De laatste tijd verschijnen veel argumenten in de media waarom het minimumloon niet verhoogd zou moeten worden. Maar hoe sterk zijn deze argumenten nou echt?

De FNV vindt dat het minimumloon omhoog moet naar 60% van het mediane loon. Dit herstel is nodig omdat het minimumloon niet meegegroeid is met de lonen. Bij invoering van het minimumloon was de verhouding tussen het minimumloon en het mediane loon nog 66% terwijl dit in 2022 nog slechts 46% is. Ook de uitkeringen zoals de bijstand en de AOW zijn hierdoor niet welvaartsvast en zijn niet meegegroeid met de rest van de lonen. Er is geen legitieme reden te verzinnen waarom in een steeds rijker land minimumloners en uitkeringsgerechtigden niet mee zouden mogen profiteren van de groeiende rijkdom. Daarom wil de FNV dat het minimumloon boven op de reguliere indexatie met 20,43% stijgt zodat het minimumloon weer op 60% van het mediane loon uitkomt.

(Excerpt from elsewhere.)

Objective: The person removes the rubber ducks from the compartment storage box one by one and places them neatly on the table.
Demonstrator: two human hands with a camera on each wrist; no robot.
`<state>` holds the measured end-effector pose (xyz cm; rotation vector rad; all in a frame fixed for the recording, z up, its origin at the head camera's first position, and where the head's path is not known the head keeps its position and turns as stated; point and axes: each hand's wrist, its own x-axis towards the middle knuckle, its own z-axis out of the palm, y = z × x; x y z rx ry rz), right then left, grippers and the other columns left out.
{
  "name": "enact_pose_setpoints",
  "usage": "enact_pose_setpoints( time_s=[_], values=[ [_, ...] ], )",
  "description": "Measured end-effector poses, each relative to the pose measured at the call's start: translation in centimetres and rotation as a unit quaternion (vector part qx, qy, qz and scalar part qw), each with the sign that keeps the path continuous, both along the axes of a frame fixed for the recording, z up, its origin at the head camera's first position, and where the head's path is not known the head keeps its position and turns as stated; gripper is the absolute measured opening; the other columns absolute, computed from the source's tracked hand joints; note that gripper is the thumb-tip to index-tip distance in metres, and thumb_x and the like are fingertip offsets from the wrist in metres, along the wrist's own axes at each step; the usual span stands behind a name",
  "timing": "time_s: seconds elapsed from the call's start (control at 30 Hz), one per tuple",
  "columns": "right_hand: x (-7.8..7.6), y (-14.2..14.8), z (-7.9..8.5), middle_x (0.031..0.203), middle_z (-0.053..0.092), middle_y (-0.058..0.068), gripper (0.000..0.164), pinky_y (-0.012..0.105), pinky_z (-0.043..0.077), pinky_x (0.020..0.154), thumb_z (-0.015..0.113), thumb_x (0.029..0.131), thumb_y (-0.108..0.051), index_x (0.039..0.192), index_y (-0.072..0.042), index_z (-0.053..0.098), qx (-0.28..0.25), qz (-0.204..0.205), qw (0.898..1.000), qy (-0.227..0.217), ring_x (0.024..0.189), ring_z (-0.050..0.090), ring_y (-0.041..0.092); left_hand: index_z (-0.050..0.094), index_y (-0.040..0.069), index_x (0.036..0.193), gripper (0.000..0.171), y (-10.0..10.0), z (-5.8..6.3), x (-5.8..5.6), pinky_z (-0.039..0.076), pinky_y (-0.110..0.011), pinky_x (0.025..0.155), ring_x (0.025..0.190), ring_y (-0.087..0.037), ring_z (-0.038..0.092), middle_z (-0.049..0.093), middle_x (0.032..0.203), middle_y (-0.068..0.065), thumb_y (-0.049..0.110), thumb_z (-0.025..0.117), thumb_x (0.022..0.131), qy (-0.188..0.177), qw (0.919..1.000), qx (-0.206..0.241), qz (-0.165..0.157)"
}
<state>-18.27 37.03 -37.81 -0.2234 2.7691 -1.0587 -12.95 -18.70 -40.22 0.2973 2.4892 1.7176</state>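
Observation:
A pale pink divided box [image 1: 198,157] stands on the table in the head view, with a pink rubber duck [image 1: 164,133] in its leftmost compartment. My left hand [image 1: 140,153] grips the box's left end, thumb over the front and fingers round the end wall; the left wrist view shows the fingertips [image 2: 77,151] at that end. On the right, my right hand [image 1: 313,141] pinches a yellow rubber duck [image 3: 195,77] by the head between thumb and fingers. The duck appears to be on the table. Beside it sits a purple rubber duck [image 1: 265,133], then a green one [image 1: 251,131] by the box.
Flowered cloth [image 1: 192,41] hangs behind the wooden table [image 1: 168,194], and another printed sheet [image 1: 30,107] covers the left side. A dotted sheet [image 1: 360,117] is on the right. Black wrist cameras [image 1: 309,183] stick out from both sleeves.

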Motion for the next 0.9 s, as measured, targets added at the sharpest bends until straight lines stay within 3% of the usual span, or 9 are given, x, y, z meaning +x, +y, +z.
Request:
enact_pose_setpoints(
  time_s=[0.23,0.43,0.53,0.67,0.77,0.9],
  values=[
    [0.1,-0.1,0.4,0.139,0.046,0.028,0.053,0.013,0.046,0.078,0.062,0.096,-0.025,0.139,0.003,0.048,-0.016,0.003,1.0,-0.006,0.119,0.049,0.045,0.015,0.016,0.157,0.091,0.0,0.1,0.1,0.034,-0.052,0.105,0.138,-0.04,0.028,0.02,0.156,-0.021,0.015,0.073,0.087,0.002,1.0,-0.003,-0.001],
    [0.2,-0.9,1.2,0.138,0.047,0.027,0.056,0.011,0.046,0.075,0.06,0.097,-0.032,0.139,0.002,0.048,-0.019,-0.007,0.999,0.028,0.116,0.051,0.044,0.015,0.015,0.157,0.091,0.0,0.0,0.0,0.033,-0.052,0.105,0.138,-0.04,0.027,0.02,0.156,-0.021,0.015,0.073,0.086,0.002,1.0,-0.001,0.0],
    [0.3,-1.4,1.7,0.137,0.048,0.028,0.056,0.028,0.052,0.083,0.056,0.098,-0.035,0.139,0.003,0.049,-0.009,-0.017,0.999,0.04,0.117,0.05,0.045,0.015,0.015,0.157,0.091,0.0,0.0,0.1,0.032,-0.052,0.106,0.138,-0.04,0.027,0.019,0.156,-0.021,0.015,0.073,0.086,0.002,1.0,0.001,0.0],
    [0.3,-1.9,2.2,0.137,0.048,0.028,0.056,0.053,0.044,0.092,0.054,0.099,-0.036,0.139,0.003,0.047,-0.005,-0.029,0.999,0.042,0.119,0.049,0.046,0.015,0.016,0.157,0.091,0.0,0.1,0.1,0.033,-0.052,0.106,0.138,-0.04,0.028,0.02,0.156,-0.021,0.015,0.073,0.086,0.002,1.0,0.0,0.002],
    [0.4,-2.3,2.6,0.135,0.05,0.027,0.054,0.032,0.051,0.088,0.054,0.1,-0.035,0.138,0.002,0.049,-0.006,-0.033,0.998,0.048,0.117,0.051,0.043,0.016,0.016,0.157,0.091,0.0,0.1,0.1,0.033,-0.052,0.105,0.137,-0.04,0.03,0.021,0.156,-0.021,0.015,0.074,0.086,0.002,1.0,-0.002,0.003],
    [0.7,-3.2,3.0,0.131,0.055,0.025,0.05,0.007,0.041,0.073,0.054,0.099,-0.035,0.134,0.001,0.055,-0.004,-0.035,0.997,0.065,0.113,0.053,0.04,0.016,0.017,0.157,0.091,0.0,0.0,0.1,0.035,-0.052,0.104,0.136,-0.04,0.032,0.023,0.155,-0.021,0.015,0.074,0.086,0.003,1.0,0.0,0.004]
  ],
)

De nu te behandelen extra verhoging van 1,2% is hiervoor een babystapje in de juiste richting. Werkgevers zijn hier echter geen voorstander van maar hebben geen goede tegenargumenten. De argumenten die ze hebben bespreken we hieronder:

Het WML is sinds januari 2023 al sterk gestegen met 18 tot 31 procent:

Dit klopt als je de reguliere indexatie mee rekent. De reguliere indexatie was 9,24%. Deze indexatie vindt echter altijd al plaats, ook als er geen extra verhoging van het minimumloon zou zijn geweest. Deze indexatie volgt bovendien de cao-lonen waardoor het minimumloon alleen maar mee is gestegen met de rest van de lonen in de afgelopen anderhalf jaar. De bijzondere verhoging was 8,05% in januari 2023 en daarbovenop 0% voor mensen met een 36-urige werkweek tot 11,11% voor mensen met een 40-urige werkweek als gevolg van het invoeren van het minimumuurloon per 1 januari 2024. Dit geeft 18,03% tot en met 31,14% voor de totale verhoging. De buitengewone indexatie is echter 8,05% tot 20,05% geweest, dit is het percentage waarnaar gekeken dient te worden.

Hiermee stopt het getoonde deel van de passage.